Welcome back to the R for SAS users workshop! This workshop is intended for SAS users who want to learn R. The people who will get the most out of this course are practicing researchers who have a decent working knowledge of SAS, and of basic statistical analysis (descriptive stats and regression models) as it applies to their field.

This is lesson 3 of 3 in a series. Lesson 1 covered the basics: importing data, cleaning and reshaping data, summary statistics, simple graphs and tables, and a few simple statistical models. Lesson 2 got a little more advanced, covering linear mixed models for more sophisticated experimental designs and how to produce and compare estimated marginal means.

Download the worksheet for this lesson here.

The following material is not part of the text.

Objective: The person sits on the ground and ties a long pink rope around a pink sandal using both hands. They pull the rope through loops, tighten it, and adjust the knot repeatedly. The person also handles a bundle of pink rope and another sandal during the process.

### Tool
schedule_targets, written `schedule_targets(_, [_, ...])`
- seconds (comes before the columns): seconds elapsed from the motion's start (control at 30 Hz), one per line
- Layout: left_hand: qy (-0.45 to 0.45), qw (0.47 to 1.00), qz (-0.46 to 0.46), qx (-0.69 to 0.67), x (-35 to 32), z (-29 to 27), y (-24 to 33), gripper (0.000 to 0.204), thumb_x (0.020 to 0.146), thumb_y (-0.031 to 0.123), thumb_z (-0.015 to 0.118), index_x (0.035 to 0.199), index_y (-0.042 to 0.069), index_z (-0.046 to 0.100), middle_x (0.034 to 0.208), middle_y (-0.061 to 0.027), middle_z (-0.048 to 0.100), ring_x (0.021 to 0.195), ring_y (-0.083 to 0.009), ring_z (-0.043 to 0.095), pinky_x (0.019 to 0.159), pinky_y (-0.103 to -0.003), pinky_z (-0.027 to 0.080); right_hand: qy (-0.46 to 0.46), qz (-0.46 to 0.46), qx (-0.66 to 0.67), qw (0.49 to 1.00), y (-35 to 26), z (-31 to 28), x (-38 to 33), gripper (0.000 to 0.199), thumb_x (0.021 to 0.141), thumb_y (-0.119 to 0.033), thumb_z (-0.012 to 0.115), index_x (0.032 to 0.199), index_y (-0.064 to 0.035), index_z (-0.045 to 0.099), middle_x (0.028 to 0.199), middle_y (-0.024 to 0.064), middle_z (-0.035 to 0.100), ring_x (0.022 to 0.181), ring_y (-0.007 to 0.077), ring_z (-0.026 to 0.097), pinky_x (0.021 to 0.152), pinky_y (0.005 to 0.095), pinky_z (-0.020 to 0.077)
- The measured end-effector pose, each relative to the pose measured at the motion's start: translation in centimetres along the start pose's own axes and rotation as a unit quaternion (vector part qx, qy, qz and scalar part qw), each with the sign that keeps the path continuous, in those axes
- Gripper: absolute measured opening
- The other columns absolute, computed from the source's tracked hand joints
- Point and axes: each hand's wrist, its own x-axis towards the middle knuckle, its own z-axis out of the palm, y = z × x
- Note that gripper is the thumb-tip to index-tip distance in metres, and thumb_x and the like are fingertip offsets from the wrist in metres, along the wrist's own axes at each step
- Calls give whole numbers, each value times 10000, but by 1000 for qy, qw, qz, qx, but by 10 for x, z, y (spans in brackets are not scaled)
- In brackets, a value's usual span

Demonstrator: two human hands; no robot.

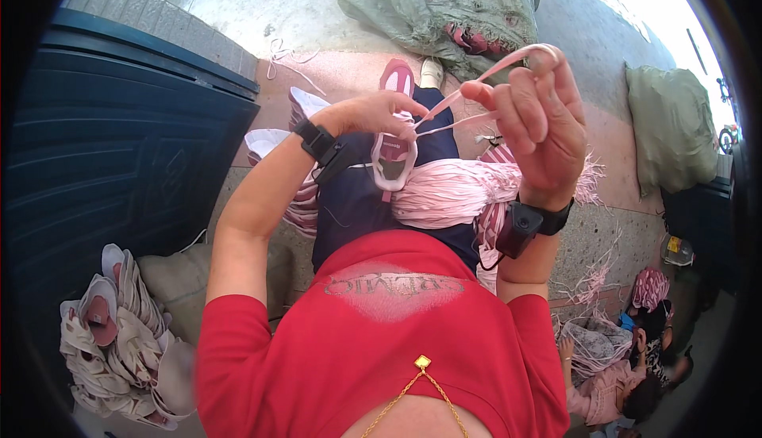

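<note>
A pink and white shoe upper (394,156) lies over my lap, its toe end pointing away from me. My left hand (381,114) grips it near the lace holes, the thumb and fingers curled over its edge. From there a pale pink shoelace (460,126) runs in two strands to the right. My right hand (540,109) is raised and closed on the looped lace, pulled taut. Below it, a thick bundle of pink laces (444,192) rests across my thigh. Both wrists carry small dark devices on straps.
More shoe uppers (305,105) stand left of my legs, and a pile (119,343) lies lower left by a dark blue door (119,121). A green woven sack (436,9) is ahead, another sack (667,124) right. Another person (611,390) sits lower right, near more laces.
</note>
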Motion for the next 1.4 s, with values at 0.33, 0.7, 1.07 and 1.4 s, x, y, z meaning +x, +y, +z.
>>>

IMPORTANT NOTE: In this lesson, the numerical results of the R and SAS code may no longer be identical, as they were in previous lessons. This is because different fitting algorithms are used by SAS PROC GLIMMIX and by the R model fitting packages that we are demonstrating. A full discussion of these differences is outside the scope of this lesson!

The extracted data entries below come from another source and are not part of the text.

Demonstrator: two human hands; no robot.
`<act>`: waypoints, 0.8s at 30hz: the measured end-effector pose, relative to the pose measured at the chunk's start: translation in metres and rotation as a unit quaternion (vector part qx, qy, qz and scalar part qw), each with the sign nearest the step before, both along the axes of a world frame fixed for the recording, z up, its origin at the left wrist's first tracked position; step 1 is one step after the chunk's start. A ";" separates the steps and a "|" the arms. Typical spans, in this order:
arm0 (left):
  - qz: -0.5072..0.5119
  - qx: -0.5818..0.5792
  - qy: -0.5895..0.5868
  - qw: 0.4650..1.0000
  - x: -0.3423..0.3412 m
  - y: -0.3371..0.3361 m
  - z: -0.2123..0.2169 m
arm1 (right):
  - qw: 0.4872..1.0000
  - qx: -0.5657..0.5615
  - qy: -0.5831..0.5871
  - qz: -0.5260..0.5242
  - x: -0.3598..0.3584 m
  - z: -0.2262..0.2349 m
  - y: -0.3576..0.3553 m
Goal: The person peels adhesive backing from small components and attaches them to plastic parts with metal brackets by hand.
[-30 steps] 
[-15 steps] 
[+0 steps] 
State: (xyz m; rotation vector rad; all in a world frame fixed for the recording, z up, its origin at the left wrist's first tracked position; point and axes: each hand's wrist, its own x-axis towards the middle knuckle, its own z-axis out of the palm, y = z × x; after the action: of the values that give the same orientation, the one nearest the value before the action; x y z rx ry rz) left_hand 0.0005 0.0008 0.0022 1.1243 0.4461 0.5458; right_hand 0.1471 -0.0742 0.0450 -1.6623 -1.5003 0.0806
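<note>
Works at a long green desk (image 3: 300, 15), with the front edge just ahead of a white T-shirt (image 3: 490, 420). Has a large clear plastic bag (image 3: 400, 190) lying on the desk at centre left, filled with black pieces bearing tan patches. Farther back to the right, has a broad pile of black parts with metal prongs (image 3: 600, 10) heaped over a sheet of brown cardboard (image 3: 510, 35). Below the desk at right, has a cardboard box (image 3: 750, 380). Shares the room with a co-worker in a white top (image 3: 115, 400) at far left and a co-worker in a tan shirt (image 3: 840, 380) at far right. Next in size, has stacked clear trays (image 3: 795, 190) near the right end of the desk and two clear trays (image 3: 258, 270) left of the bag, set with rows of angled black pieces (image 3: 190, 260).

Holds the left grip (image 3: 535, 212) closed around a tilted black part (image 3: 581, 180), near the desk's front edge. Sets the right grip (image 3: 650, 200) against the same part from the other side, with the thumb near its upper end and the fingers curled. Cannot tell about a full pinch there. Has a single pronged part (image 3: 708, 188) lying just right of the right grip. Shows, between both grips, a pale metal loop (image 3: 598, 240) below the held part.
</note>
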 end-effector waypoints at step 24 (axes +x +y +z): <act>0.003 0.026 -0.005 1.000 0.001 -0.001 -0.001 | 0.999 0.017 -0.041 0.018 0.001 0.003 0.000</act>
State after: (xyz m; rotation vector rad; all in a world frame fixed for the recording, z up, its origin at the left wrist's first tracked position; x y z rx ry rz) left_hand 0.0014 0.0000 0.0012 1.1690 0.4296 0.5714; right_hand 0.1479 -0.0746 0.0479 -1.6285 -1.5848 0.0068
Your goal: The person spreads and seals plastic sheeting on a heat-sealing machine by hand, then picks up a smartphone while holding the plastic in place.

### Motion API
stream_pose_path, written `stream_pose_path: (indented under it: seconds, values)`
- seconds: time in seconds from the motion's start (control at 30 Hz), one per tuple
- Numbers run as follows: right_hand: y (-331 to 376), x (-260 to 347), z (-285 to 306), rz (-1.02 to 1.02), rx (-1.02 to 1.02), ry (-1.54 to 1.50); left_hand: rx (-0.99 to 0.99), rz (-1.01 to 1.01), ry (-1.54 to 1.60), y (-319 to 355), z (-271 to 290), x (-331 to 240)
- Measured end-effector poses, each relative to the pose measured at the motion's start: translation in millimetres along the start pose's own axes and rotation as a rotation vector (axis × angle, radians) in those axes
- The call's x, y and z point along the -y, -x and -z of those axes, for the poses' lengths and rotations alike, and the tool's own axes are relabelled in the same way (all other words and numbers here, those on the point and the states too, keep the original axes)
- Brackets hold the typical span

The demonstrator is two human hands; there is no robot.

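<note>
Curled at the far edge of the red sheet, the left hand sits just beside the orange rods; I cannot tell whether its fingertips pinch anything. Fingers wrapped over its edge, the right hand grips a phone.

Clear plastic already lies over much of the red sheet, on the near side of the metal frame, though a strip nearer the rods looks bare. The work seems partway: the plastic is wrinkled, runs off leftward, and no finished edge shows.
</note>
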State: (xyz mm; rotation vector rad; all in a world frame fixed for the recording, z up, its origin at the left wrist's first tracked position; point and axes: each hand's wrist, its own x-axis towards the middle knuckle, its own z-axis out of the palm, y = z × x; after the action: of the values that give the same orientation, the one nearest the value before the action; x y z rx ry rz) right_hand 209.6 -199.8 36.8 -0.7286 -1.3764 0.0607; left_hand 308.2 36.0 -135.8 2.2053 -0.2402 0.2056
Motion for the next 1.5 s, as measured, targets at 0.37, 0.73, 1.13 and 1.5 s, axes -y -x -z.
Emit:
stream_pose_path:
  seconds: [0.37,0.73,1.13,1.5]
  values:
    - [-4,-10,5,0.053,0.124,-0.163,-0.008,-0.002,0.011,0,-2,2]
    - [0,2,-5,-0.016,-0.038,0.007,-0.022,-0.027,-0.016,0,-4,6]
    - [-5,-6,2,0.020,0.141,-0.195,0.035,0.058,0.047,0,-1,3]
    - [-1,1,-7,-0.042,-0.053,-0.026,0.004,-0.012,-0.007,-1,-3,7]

During this workshop, you will …

- Learn what generalized linear mixed models (GLMMs) are
- Learn more about different predictions you can make from models
- Learn about how to deal with more complex covariance structures

As in Lessons 1 and 2, we will work through a “data to doc” pipeline in R, comparing R code to SAS code each step of the way. We will use yet another different dataset.

We will …

- Import the data from a CSV file
- Clean and reshape the data
- Calculate some summary statistics and make some exploratory plots
- Fit a generalized linear mixed-effects model with repeated measures error structure
- Make plots and tables of results

- Slides and text version of lessons are online
- Fill in R code in the worksheet (replace
`...`

with code) - This lesson also includes a template notebook that you can fill in
- You can always copy and paste code from text version of lesson if you fall behind
- Notes on best practices will be marked with
**PROTIP**as we go along!

As in the previous lessons, we will start with raw data and work our way to a finished product. Hopefully this is becoming second nature to you by now!

Here we’ll load the R packages we are going to work with today. These
are mostly the same as the previous lessons. This includes the **tidyverse** package for reading,
manipulating, and plotting data, the **lme4**
package for fitting linear mixed models, and the **easystats** package which
has some good model diagnostic plots. Now we’re also using **glmmTMB**,
a more advanced mixed model fitting package and **DHARMa**
for GLMM model residual diagnostic plots. Set a default plotting theme
as well.

```
library(tidyverse)
library(lme4)
library(easystats)
library(emmeans)
library(multcomp)
library(glmmTMB)
library(DHARMa)
theme_set(theme_bw())
```

The first dataset we will use for this lesson is the
`cbpp`

or contagious bovine pleuropneumonia dataset. It is
pre-loaded with the **lme4** package. The number of
Ethiopian zebu cattle that developed the disease in each herd, and the
total number of cattle in the herd, is recorded, for each of four time
periods. The herds (1-15) are identified with numerical IDs, and the
time periods are identified by the integers 1-4. Note the
`period`

column is already a `factor`

variable
when you examine the pre-loaded dataset.